Monday, April 14, 2014

A West-Australian escapes from Crete in June 1941

Private Carroll, from West Australia, found a Greek fishing boat and hoped to find companions to accompany him. He set out in the night on 11 June 1941. Every time he came close to the shore, there was gunfire, so he had to try to sail on his own. The boat was sixteen feet long, and was not intended for rowing. He rigged a piece of driftwood for the mast. He found a piece of canvas that he used as a sail. He had 350 miles to cover to the North African coast. He sailed slowly for six days until he was caught in a storm from the north-west. There were 20 to 30 foot waves, and all he could do is to sail downwind.

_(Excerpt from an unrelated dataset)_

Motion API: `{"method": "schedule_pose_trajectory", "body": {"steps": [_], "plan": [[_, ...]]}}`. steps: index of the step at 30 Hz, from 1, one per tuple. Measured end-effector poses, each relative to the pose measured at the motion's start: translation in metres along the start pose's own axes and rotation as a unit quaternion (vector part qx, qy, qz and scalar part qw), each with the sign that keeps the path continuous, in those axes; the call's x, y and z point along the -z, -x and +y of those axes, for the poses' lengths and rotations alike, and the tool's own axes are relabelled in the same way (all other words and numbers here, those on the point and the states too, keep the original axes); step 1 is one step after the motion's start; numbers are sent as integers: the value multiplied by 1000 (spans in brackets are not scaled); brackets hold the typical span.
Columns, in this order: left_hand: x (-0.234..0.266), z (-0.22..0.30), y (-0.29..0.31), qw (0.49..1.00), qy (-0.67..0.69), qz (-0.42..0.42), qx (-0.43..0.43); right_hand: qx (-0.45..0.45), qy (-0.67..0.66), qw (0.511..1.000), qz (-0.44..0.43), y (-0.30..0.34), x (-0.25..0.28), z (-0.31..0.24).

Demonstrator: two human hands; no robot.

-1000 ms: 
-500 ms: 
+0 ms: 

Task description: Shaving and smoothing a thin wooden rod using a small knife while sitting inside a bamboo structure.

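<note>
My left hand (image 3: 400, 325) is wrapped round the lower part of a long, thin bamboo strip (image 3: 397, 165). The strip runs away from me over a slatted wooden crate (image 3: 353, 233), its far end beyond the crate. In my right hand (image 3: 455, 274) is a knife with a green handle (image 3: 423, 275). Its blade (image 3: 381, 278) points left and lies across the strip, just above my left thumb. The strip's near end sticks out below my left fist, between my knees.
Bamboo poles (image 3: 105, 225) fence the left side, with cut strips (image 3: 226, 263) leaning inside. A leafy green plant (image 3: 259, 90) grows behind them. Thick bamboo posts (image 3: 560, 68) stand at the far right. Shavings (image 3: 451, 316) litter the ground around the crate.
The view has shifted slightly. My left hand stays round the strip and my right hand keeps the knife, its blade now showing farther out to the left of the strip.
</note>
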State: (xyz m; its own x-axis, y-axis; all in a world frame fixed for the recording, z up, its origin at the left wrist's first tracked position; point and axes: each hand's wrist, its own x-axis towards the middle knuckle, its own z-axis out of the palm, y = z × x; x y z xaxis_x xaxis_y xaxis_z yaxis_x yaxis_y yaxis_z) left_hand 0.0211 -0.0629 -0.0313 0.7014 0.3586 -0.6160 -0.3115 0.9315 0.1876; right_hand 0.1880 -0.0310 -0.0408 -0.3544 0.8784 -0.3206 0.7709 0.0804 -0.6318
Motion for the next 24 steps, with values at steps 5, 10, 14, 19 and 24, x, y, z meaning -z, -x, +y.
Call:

About ten miles to go with land in sight, the bought filled with water and capsized. He managed to swim to shore and had a hard time in the breakers making landfall, as there were rocks. He managed to get shore on sand and had to lie on the sand to recover. He was found by Maltese soldiers who sent word to the command and he was picked up and taken to Mersa Matruh in the morning. The information that Private Carroll provided led the navy to attempt to take off more men by submarine. Lieutenant-Commander Poole went ashore and made contact with some men who were taken off on HMS Thresher. The officer stayed on Crete and found more men, including Major Sandover. On 18, 19, and 20 August, more than 100 men were embarked on HMS Torbay, another submarine. Among those embarked were 13 officers and 39 men from the 2/11th Battalion that had fought at Retimo. This is based on the account in Vol.II of the Australian Official History.